What to do ▸ Copy nothing but the lines below running from the line containing "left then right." through the line containing "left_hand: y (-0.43", both end lines included.

Input ▸
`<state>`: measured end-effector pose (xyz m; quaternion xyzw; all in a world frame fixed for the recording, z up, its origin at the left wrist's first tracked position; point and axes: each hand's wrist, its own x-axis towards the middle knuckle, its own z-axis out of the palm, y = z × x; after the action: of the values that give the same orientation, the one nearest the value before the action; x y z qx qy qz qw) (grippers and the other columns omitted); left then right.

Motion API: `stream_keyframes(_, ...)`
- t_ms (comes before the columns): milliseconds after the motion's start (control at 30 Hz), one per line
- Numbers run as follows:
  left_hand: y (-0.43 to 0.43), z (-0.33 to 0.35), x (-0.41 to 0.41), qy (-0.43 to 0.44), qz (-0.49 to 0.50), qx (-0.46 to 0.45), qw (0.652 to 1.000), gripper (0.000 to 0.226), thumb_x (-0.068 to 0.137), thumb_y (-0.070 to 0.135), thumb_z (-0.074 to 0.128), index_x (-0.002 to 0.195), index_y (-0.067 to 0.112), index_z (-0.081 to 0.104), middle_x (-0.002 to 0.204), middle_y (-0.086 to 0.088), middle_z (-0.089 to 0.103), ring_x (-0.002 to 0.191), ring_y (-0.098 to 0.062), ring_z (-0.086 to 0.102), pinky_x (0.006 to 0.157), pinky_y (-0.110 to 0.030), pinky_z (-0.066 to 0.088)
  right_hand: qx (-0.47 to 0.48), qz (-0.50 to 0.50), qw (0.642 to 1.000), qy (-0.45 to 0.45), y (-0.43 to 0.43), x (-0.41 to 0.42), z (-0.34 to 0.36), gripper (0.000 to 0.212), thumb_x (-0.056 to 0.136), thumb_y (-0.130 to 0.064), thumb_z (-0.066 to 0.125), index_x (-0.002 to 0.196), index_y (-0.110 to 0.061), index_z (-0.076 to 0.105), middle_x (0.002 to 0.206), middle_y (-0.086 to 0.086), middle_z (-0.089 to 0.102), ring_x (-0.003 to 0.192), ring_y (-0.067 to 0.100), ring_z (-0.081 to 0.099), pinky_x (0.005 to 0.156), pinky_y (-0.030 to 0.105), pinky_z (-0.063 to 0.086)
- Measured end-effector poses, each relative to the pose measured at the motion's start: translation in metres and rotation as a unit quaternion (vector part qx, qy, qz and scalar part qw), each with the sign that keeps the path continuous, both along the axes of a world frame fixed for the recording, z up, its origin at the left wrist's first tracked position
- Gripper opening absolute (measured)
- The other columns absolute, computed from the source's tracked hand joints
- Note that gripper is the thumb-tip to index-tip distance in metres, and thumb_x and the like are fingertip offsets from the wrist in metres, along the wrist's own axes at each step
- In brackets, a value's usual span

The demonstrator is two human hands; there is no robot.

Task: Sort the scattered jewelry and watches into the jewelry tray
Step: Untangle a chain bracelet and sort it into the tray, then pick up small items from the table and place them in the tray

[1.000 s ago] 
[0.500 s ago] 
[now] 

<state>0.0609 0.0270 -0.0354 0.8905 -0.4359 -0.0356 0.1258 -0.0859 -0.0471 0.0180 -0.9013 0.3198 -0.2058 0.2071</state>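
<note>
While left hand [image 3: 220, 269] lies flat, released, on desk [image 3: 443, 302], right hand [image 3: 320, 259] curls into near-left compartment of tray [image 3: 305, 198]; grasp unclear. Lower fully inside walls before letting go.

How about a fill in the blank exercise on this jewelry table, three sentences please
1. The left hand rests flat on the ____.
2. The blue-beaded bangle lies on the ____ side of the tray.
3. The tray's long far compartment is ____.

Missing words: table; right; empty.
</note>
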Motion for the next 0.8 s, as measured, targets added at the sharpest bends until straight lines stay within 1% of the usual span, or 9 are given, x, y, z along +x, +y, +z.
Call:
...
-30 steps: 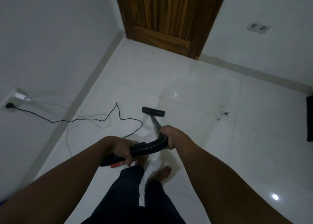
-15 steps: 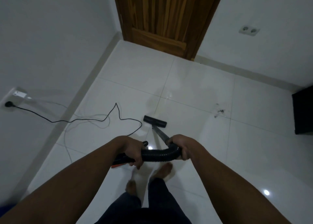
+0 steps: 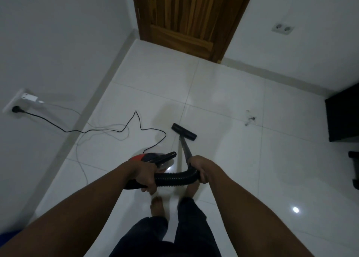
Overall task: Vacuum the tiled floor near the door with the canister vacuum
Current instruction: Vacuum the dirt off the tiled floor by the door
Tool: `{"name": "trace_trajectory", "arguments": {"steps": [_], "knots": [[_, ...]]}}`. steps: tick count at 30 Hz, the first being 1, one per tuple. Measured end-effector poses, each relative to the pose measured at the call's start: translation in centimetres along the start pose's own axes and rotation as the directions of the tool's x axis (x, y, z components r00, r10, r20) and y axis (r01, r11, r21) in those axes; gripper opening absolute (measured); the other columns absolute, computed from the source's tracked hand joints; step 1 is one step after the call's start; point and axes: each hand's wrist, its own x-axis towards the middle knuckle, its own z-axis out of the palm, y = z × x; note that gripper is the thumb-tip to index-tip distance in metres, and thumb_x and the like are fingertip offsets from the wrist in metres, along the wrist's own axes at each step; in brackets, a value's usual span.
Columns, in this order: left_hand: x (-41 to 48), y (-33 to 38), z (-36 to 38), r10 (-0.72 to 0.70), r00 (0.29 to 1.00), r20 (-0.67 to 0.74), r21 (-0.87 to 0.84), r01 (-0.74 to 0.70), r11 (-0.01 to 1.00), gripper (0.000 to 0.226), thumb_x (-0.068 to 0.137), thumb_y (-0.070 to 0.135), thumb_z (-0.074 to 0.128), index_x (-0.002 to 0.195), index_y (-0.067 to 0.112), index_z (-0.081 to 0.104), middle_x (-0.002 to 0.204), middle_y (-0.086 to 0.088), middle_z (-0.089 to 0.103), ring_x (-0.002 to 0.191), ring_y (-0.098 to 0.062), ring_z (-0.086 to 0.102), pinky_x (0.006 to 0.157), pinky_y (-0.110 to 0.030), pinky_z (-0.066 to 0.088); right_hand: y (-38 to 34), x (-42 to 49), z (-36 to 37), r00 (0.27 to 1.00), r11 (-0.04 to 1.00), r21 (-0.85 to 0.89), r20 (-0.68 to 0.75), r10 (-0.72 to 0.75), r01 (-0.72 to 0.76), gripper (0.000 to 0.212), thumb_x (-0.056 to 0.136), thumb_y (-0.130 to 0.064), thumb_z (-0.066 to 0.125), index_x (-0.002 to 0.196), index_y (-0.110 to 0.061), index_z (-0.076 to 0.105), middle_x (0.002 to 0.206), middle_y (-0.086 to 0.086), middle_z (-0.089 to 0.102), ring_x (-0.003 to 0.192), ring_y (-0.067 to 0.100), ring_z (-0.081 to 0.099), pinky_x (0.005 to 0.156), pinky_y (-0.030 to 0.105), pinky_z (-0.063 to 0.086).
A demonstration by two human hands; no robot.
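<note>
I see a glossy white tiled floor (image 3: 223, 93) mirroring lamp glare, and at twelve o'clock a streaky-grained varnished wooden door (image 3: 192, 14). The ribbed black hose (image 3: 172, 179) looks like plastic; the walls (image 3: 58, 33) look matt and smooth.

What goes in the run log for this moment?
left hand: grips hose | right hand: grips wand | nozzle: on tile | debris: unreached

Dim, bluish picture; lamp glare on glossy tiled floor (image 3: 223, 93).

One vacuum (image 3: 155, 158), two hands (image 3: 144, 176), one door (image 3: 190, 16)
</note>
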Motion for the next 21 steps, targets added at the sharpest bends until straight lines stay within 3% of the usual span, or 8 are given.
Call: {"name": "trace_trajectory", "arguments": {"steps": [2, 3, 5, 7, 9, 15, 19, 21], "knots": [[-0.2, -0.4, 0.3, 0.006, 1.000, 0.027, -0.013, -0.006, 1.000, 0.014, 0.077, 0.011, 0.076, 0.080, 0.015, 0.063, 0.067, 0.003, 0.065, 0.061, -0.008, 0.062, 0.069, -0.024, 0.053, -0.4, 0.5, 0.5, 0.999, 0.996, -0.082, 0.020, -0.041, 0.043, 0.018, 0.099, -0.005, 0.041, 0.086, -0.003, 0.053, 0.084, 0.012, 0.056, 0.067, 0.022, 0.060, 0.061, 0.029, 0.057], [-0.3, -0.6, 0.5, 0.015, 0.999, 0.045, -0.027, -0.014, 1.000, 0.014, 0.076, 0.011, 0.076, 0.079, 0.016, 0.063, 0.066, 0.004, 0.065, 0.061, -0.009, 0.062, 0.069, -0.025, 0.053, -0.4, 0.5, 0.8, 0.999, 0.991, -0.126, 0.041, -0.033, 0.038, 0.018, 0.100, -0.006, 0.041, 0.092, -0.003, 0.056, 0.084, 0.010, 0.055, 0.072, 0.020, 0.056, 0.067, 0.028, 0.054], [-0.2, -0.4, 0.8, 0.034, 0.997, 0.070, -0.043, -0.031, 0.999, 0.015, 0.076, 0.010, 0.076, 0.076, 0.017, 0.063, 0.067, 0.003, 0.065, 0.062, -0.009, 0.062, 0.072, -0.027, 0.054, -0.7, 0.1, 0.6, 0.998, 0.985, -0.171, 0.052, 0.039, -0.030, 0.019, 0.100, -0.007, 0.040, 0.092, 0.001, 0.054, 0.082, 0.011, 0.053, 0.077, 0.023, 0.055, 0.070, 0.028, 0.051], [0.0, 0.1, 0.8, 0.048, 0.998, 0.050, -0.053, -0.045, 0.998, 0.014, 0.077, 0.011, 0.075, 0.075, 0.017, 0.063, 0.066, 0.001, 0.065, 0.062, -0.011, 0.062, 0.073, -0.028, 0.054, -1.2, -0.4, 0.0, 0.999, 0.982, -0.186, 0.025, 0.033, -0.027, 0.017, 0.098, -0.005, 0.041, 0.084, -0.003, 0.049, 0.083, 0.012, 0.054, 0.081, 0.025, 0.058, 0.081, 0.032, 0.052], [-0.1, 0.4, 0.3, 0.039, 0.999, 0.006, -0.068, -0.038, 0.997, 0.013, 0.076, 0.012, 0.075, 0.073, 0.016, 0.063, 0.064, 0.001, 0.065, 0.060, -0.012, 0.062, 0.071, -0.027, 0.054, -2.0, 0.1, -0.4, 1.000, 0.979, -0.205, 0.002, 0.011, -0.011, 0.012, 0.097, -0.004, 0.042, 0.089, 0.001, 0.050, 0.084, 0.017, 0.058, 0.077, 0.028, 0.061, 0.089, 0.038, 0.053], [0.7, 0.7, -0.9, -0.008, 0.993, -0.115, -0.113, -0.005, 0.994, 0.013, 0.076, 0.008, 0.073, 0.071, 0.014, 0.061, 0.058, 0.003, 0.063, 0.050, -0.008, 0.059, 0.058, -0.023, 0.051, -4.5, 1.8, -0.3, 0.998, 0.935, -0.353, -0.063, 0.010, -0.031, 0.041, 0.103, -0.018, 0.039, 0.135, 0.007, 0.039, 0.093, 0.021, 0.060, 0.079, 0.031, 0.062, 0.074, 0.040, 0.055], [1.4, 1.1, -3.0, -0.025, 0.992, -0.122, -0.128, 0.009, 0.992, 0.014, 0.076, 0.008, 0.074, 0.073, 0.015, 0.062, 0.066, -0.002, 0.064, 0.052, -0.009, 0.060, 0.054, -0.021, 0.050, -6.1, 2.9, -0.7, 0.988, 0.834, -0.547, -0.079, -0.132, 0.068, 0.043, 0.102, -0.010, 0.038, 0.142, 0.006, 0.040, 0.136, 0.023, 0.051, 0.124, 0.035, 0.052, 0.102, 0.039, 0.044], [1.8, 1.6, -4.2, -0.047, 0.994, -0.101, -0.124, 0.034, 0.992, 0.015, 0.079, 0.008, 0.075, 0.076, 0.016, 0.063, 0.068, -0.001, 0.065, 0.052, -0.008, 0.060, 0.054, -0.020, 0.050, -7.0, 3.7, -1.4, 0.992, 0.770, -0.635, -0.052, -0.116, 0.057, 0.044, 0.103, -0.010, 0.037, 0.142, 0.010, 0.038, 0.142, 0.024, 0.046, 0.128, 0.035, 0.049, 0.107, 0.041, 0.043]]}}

Task response ▸
`<state>`: measured end-effector pose (xyz m; quaternion xyzw; all in a world frame fixed for the recording, z up, its origin at the left wrist's first tracked position; point and axes: each hand's wrist, its own x-axis towards the middle knuckle, its own z-axis out of the palm, y = z × x; after the action: of the values that give the same orientation, the one nearest the value before the action; x y z qx qy qz qw) (grippers and the other columns omitted); left then right.

Motion API: `stream_keyframes(_, ...)`
- t_ms (comes before the columns): milliseconds after the motion's start (control at 30 Hz), one per line
- Numbers run as follows:
  left_hand: y (-0.43 to 0.43), z (-0.33 to 0.35), x (-0.41 to 0.41), qy (-0.43 to 0.44), qz (-0.49 to 0.50), qx (-0.46 to 0.45), qw (0.652 to 1.000), gripper (0.000 to 0.226), thumb_x (-0.068 to 0.137), thumb_y (-0.070 to 0.135), thumb_z (-0.074 to 0.128), index_x (-0.002 to 0.195), index_y (-0.067 to 0.112), index_z (-0.081 to 0.104), middle_x (-0.002 to 0.204), middle_y (-0.086 to 0.088), middle_z (-0.089 to 0.103), ring_x (-0.002 to 0.191), ring_y (-0.098 to 0.062), ring_z (-0.086 to 0.102), pinky_x (0.006 to 0.157), pinky_y (-0.110 to 0.030), pinky_z (-0.066 to 0.088)

The output contains the complete answer to the exercise.